サン=クレール=シュール=エプト条約
サン=クレール=シュール=エプト条約(サン=クレール=シュール=エプトじょうやく、英語: Treaty of Saint-Clair-sur-Epte、仏語: Traité de Saint-Clair-sur-Epte)は、西フランク王シャルル3世とヴァイキングを指揮したロロの間で911年の秋に結ばれた条約。ノルマン人にネウストリアでの居住を認める代わりにシャルル王朝に対する北欧からの侵略から守ることを求めた。ノルマンディー公国の樹立に関する書面による記録は現存していない。
経緯
編集911年、ロロに率いられたヴァイキング集団がシャルトル包囲の前にパリを攻撃した。シャルトル司教のジョセオメの助けを求める声にネウストリア侯爵ロベールとブルゴーニュ公リシャールとディジョン伯爵マナッセスが応じた。911年7月20日、シャルトルの戦いにおいて、多くのフランス人男爵やシャルル3世の不在にもかかわらずロロを撃退した[1]。8月26日のシャルトル近くのフランクの勝利ののち、シャルル3世はロロと協議することを決定。この協議は、ランス大司教エルベによって開かれ、結果としてサン=クレール=シュール=エプト条約が結ばれた。条約はロロとその兵士にエプト川と海の間の土地を「自由所有と良いお金で」すべて与え、それに加えロロにブルターニュを「生活のために」与えた[要説明]。当時はブルターニュはフランスが征服に失敗し続けている独立国であった。引き換えとして、ロロは軍事的な支援と王国の保護を含む王への忠誠を保証した。親善の証拠としてロロは洗礼を受け 、シャルル3世の嫡女であるとされるジゼラと結婚することに同意した。

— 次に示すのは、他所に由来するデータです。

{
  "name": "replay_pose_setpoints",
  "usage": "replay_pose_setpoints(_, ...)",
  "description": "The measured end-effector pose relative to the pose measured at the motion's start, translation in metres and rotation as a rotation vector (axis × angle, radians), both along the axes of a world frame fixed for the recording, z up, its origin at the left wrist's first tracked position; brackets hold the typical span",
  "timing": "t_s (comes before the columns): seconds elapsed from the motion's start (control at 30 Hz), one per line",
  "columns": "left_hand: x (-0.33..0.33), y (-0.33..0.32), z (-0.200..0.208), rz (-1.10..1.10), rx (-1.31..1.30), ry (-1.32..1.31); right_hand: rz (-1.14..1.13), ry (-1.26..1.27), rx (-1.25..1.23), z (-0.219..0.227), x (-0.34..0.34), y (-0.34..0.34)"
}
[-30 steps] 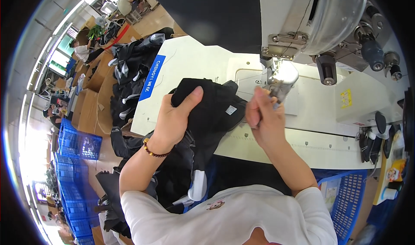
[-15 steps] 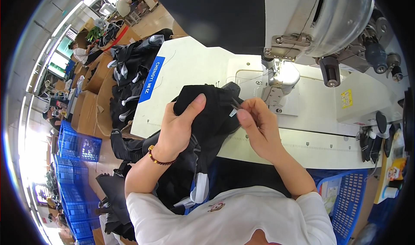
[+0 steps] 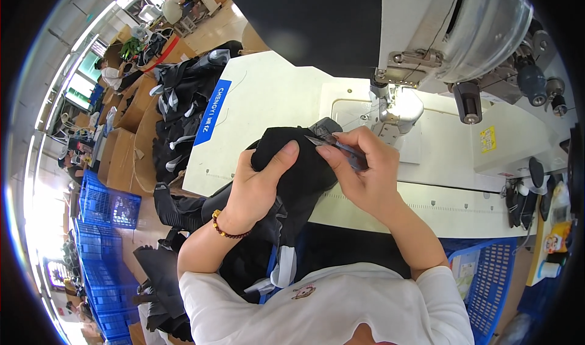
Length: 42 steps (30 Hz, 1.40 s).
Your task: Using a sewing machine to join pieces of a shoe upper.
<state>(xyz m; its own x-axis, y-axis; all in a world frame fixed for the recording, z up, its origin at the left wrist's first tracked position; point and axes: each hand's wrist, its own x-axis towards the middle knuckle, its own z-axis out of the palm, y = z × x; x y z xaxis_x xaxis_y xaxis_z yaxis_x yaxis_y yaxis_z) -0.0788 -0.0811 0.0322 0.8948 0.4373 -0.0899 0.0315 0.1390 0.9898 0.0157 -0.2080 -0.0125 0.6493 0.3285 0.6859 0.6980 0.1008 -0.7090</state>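
Left hand (image 3: 263, 177), is grasping a black garment (image 3: 308, 171), thumb uppermost, over the near side of the bench (image 3: 262, 95); right hand (image 3: 373, 168), is pinching a pointed metal tool (image 3: 355, 157), tip at the garment's upper edge; work is apparently continuing, setting-down remaining; forearms (image 3: 420, 238) are converging, elbows bending outward.

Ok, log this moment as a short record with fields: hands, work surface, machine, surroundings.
Left hand: the left hand grips black fabric, thumb on top
Right hand: the right hand pinches a small pointed grey metal tool, tip at the fabric; exact type unclear
Work surface: smooth white tabletop beneath the fabric
Machine: large white sewing machine, lamp lit
Surroundings: black-and-grey garment pile on the left; blue perforated plastic basket on the right
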Motion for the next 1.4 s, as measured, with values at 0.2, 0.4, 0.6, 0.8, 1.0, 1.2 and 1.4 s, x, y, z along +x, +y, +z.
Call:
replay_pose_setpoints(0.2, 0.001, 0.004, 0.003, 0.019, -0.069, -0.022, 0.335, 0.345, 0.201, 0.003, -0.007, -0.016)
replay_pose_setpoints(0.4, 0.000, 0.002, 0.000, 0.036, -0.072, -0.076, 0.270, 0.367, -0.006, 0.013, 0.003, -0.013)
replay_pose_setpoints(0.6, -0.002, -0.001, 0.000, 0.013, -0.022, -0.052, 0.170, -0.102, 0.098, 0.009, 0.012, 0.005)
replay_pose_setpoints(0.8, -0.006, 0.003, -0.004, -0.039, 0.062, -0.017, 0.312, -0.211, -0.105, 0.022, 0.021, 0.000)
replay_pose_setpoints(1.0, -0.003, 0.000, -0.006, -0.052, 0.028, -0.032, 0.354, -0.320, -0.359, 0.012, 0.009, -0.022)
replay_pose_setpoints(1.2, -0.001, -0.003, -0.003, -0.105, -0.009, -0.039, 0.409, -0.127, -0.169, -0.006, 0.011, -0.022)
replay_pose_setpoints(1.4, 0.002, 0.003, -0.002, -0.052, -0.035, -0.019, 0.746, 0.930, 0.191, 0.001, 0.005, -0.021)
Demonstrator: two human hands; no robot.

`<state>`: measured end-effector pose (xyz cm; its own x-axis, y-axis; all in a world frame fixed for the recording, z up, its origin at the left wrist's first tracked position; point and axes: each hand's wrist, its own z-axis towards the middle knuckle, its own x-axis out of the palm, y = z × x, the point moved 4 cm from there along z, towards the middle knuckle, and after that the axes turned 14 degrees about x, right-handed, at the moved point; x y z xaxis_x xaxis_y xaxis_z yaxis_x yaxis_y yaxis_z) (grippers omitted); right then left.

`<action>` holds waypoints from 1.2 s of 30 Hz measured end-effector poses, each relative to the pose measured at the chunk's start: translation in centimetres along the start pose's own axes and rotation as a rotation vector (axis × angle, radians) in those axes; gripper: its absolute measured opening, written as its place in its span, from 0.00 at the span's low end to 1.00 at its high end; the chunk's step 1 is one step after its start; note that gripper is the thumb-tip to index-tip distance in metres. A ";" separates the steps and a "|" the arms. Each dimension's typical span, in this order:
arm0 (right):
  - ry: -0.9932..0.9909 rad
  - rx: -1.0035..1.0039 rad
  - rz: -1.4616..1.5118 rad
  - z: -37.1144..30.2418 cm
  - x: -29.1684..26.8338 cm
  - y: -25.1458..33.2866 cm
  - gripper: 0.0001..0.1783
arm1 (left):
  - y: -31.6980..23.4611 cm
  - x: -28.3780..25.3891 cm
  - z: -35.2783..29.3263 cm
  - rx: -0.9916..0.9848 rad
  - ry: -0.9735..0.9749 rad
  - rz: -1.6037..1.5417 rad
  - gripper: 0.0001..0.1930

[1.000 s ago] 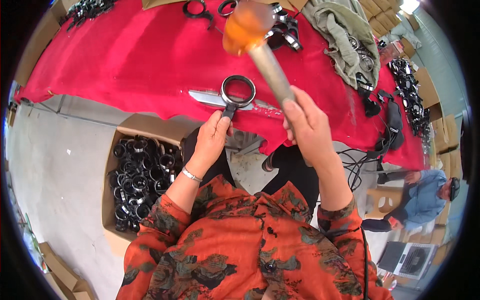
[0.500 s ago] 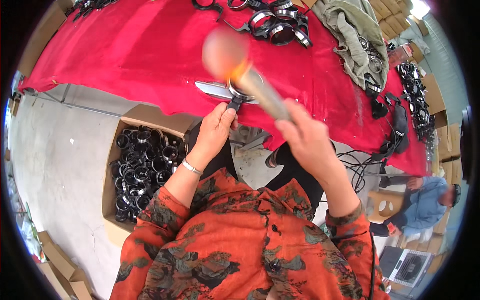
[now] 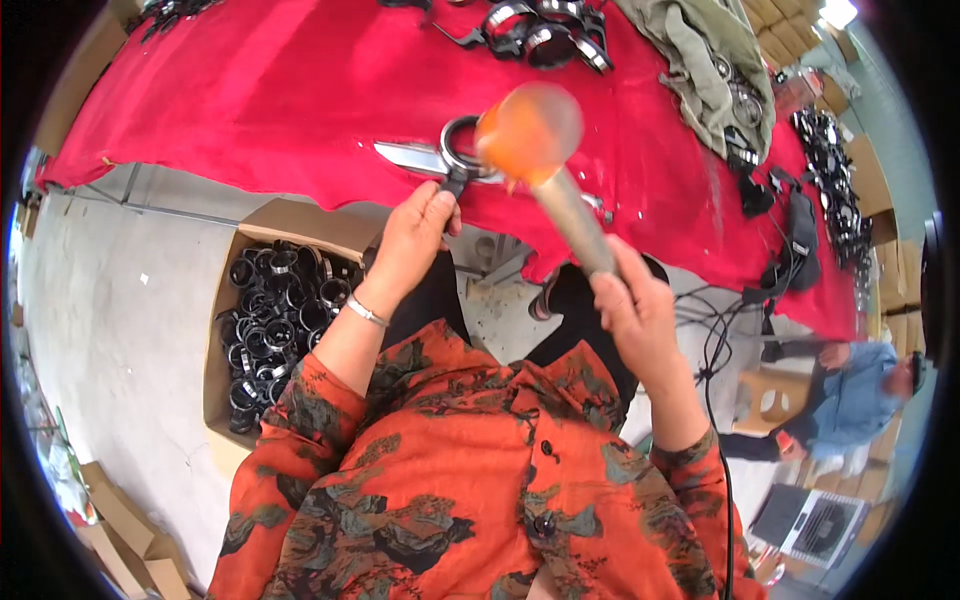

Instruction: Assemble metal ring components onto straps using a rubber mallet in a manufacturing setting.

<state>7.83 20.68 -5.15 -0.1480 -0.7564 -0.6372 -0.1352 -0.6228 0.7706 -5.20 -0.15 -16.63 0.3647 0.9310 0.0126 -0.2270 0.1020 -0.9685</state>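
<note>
My left hand [image 3: 408, 240] pinches the short black handle of a ring-shaped part [image 3: 447, 140], black with a silver band. The ring rests at the near edge of the red-covered table, against a flat shiny metal bar [image 3: 408, 156] that sticks out to its left. My right hand [image 3: 637, 308] is wrapped round the pale handle of a mallet [image 3: 578, 222]. Its orange, rounded head is blurred and overlaps the ring's right side in the view; whether it touches the ring I cannot tell.
Several similar ring parts [image 3: 548, 46] lie farther back on the red cloth [image 3: 290, 110]. A cardboard box [image 3: 213, 375] full of them stands on the floor at left. A grey-green cloth [image 3: 700, 75], black cables [image 3: 712, 345] and a seated person in blue [image 3: 850, 400] are at right.
The mallet's head has swung right and its handle has turned more upright. My right hand has moved slightly right and toward me. My left hand still holds the ring part.
</note>
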 end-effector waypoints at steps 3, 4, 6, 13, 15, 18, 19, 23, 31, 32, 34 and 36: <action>-0.047 0.177 0.236 -1.3 -0.5 -0.8 0.20 | -0.3 -0.2 -0.7 0.022 -0.018 0.028 0.15; -0.082 0.168 0.359 -1.6 -0.6 -0.9 0.20 | -0.4 -0.1 -0.6 0.035 -0.018 0.034 0.14; -0.131 0.128 0.344 -1.8 0.0 -1.6 0.20 | -0.4 0.0 -0.4 0.031 -0.012 0.024 0.15; -0.022 0.318 0.458 -0.5 0.0 -2.1 0.22 | -0.2 -0.1 -0.5 0.005 -0.003 0.015 0.15; -0.040 0.256 0.523 0.0 0.1 -1.1 0.22 | -0.6 -0.1 -0.6 0.005 -0.010 0.026 0.15; -0.085 0.257 0.235 1.5 1.7 -1.6 0.21 | -0.8 0.1 -0.4 0.012 -0.017 0.031 0.15; 0.030 0.352 0.302 2.3 3.0 -1.9 0.21 | -0.8 0.2 -0.5 0.012 -0.016 0.028 0.15; 0.021 0.320 0.225 4.9 0.7 0.2 0.22 | -0.2 -0.1 -0.5 0.017 -0.009 0.029 0.14; 0.099 0.363 0.113 7.3 2.6 1.2 0.21 | -0.5 0.0 -0.8 0.036 -0.050 0.053 0.15; 0.066 0.303 0.130 7.4 2.1 2.0 0.21 | -0.4 -0.3 -0.5 0.005 0.019 0.102 0.14; -0.001 0.239 0.154 6.8 1.4 3.4 0.21 | -0.6 -0.4 -0.4 0.022 0.023 0.110 0.14; -0.014 0.149 0.100 6.9 2.0 3.3 0.22 | -0.6 -0.5 -0.6 0.044 0.028 0.119 0.14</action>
<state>0.37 18.55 -3.96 -0.1814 -0.8098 -0.5579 -0.2627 -0.5068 0.8211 -4.70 -0.86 -16.19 0.3581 0.9272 -0.1095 -0.3093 0.0071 -0.9509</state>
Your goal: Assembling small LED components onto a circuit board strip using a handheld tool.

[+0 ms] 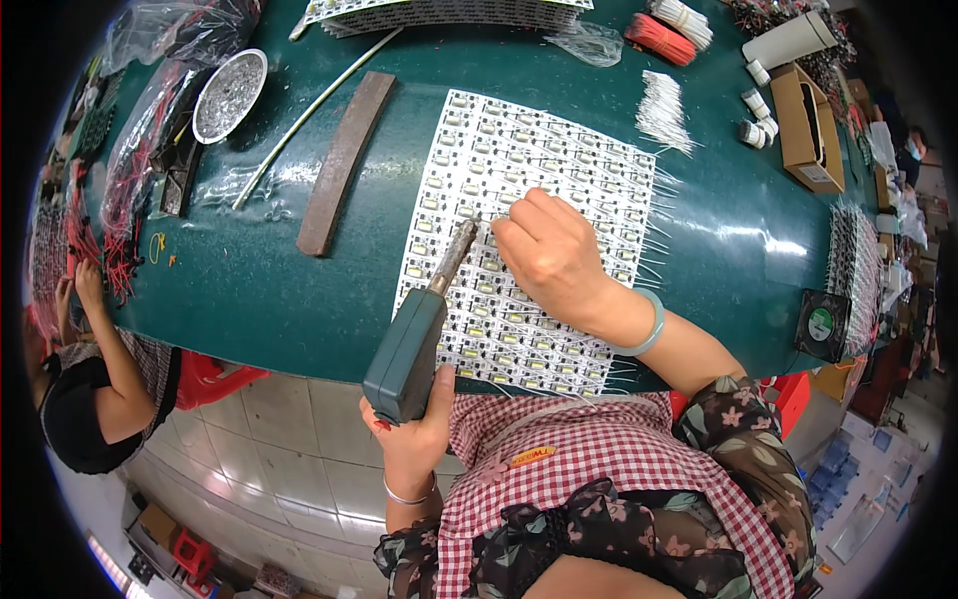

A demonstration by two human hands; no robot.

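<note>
Two bare hands work over the desk (269,299); clock directions run from the middle of the white circuit sheet (454,180), which lies flat near the desk's close edge. At seven o'clock the left hand (409,434) wraps its fingers firmly round the dark green soldering gun (406,349), whose metal nose slants toward one o'clock, down to the sheet. Over the middle, the right hand (549,255) has its fingers curled in close; whether they pinch a wire, I cannot tell. Its fingertips sit just beside the gun's tip, so if the tip is hot, a small slip could burn skin or scorch a component. White wires (649,240) stick out past the sheet's edge at three o'clock; the right forearm, crossing at four to five, could snag them and shift the sheet or pull a joint loose. Farther out, a brown bar (347,165) lies at ten o'clock and loose white wires (664,112) between one and two; an elbow or sleeve sweeping outward might scatter these. Beyond, at ten, a metal bowl (230,97) leans tilted and could spill if knocked; a red wire bundle (660,38) lies at one.
</note>
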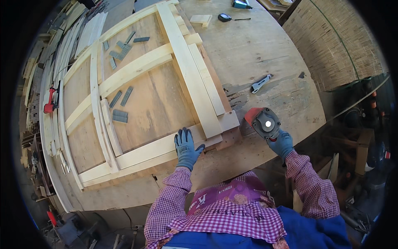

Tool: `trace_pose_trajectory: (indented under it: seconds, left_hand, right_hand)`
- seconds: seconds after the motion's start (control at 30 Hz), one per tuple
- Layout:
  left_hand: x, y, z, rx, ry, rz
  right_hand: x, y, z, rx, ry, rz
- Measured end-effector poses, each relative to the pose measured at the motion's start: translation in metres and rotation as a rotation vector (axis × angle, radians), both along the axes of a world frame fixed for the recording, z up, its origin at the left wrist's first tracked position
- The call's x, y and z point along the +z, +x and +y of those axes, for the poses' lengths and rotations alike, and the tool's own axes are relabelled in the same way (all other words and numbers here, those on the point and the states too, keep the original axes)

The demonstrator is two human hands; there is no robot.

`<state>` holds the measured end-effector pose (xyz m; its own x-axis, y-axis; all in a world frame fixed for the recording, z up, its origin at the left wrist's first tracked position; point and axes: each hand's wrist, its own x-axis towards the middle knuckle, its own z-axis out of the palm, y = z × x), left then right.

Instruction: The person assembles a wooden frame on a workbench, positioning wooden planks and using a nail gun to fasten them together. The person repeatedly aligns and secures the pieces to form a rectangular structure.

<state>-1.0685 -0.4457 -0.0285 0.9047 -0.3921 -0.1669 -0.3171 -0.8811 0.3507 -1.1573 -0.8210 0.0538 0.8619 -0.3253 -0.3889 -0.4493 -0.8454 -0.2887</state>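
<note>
A pale wooden frame of rails and crosspieces lies on the plywood worktable. My left hand, in a blue-grey glove, rests with its fingers stretched out on the near rail, a little left of the frame's near right corner. My right hand, gloved alike, is wrapped round the handle of a red and black staple gun. The staple gun is to the right of that corner, apart from the wood; its lower end is hidden beneath its body. Several strips of staples lie inside the frame's openings.
On the plywood worktable lie a utility knife, a tape measure and a small wood block. A second red tool is at the left, beside long wood strips. A woven panel stands at the far right.
</note>
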Motion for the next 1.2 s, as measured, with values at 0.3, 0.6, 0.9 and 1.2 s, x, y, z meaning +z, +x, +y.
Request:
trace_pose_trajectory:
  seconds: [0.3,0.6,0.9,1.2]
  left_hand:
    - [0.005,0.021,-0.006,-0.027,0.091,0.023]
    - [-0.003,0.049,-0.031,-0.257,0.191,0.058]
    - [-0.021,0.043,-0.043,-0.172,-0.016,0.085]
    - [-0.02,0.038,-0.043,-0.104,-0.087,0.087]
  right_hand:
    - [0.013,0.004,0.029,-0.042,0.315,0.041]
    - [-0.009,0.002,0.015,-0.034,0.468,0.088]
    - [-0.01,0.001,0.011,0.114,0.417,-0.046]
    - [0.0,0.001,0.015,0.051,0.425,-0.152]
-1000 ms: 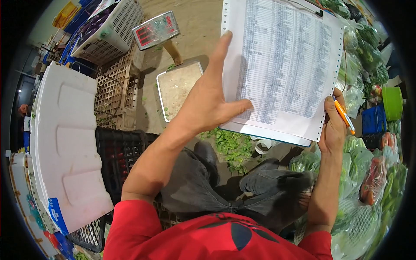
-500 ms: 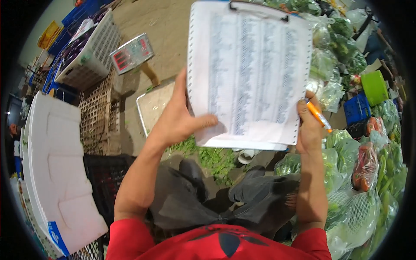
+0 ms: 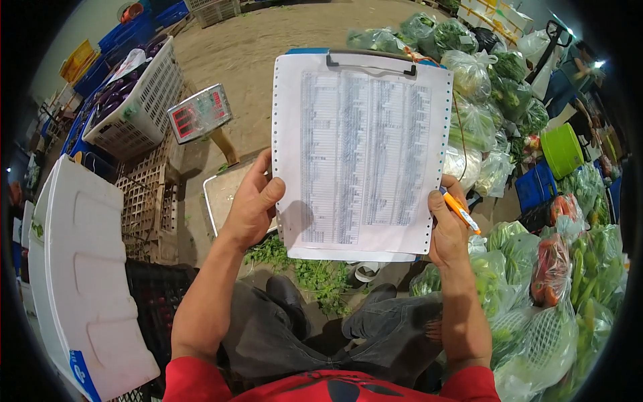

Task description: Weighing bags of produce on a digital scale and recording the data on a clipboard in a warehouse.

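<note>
Both my hands hold up a clipboard [image 3: 382,61] in front of me. Printed sheets [image 3: 362,154] with punched edges lie on it under the black clip. My left hand [image 3: 253,204] grips the left edge, its thumb resting near the paper's margin. At the lower right edge, my right hand [image 3: 447,231] grips the board too. An orange marker [image 3: 461,211] sticks out from between that hand's fingers, pointing down to the right. The fingers behind the board are hidden.
Bagged green vegetables [image 3: 516,268] are heaped along my right, near a green tub [image 3: 561,151]. To my left stand a white foam box [image 3: 97,268], a crate [image 3: 144,100] of eggplants and a scale display [image 3: 199,112]. Loose greens [image 3: 315,278] lie by my feet.
The clipboard has come down and slightly left, so more floor shows beyond it. My left thumb has moved off the sheet's face toward its left edge. The marker stays in my right hand.
</note>
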`<action>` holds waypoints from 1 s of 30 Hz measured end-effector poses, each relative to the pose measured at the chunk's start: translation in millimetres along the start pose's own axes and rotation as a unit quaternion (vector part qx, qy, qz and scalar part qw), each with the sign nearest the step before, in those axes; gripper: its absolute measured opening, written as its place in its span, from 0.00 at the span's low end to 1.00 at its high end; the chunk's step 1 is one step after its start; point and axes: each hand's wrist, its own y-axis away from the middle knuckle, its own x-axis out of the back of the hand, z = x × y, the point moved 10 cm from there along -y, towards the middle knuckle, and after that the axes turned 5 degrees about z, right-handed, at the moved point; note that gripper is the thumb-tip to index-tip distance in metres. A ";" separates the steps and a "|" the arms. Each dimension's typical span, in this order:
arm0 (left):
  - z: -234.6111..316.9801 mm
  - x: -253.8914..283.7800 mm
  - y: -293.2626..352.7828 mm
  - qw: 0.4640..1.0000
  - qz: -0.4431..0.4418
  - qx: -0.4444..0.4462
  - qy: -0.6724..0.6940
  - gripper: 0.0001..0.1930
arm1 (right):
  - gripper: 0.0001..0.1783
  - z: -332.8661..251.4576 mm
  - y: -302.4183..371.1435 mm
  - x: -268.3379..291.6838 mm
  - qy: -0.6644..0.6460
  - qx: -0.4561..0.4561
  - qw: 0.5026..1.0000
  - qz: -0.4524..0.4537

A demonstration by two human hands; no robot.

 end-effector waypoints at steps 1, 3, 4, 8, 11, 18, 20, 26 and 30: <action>2.2 -4.4 -1.6 1.000 0.010 -0.015 0.017 0.42 | 0.20 3.0 0.9 -0.2 0.000 -0.002 1.000 -0.002; 3.7 -0.8 -2.7 0.999 0.023 -0.029 0.034 0.41 | 0.20 11.9 3.2 -2.4 -0.003 -0.020 1.000 -0.016; -0.4 3.6 -1.1 0.999 0.021 -0.002 0.046 0.38 | 0.20 14.5 4.8 -5.3 -0.004 -0.026 1.000 -0.016; -0.3 14.9 2.3 0.999 0.026 0.013 0.034 0.27 | 0.20 22.2 8.5 -16.7 -0.006 -0.051 0.998 -0.043; 5.8 12.6 5.3 0.997 0.024 -0.003 0.069 0.23 | 0.23 9.8 3.4 2.0 0.159 0.013 0.987 -0.006; 8.6 15.7 5.3 0.997 0.019 -0.015 0.067 0.23 | 0.26 -87.9 -1.3 -38.2 0.224 0.258 0.939 -0.031; 10.2 6.9 5.9 0.997 0.005 -0.007 0.071 0.24 | 0.19 -92.2 1.7 -66.2 0.228 0.252 0.940 -0.038; 4.4 7.9 13.7 0.998 0.027 0.007 0.051 0.26 | 0.14 -80.3 -3.8 -78.2 0.307 0.298 0.903 -0.040; 5.6 3.1 14.6 0.998 0.014 0.012 0.052 0.27 | 0.07 -86.1 3.4 -73.6 0.370 0.345 0.863 -0.011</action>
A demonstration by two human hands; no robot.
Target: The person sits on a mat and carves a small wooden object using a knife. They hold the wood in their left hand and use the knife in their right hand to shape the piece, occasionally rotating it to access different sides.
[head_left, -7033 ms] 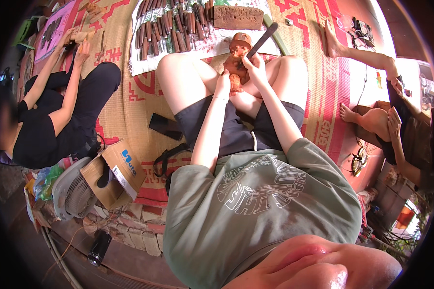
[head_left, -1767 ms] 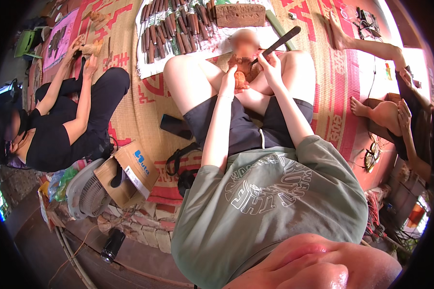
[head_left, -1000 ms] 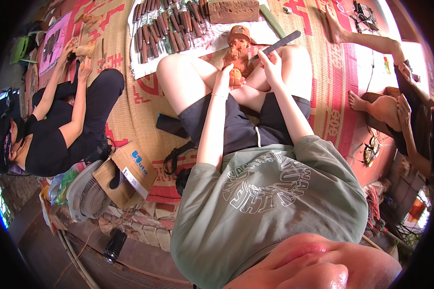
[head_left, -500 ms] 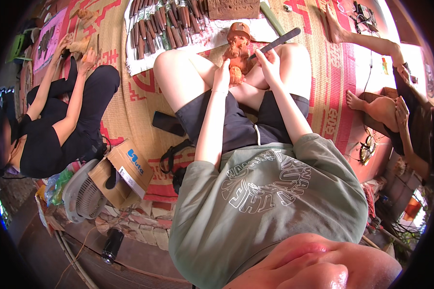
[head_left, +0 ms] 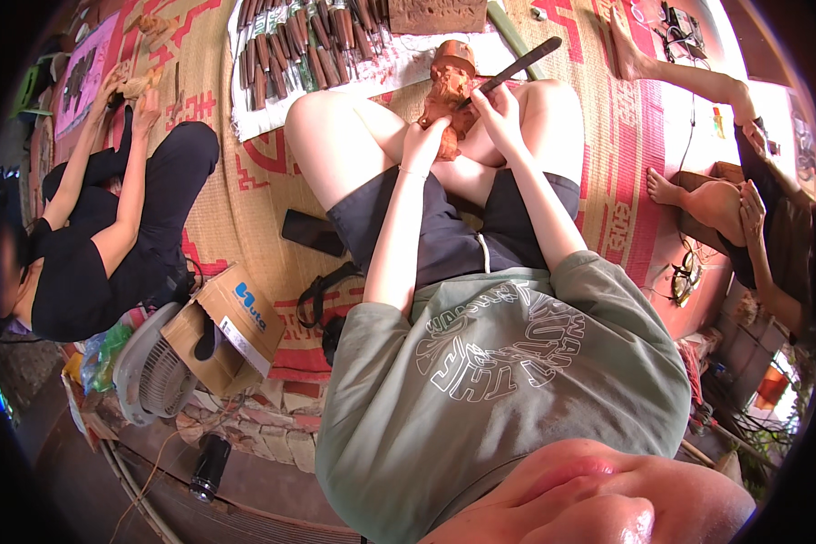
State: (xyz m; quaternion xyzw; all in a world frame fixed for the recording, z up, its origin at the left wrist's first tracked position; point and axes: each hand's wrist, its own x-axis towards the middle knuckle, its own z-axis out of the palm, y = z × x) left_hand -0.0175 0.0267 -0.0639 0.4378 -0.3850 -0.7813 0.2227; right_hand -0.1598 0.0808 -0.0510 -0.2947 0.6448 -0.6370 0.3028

条約が及ぶ領土はセーヌ川を下りたかつてのオート=ノルマンディー地域圏の北部に相当する。しかし、ヴァイキングの領土は最終的にはセーヌ川を西に越え拡大し、ノルマンディー公国を構成した。ノルマンディーの名は統治したノース人にちなむ。
この条約が締結されたのはアラン1世の死後[要説明]であり、その間は他のヴァイキング集団がブルターニュを占拠していた。937年ごろ、アラン1世の息子のアラン2世は939年の戦いも含む戦争によってヴァイキングをブルターニュから駆逐するためにイングランドから戻ってきた。この間にコタンタン半島をブルターニュが失い、ノルマンディーが獲得した。
脚注
編集- ^ Francois Neveux. A Brief History of The Normans. Constable and Robinson Ltd. 2006; p. 62.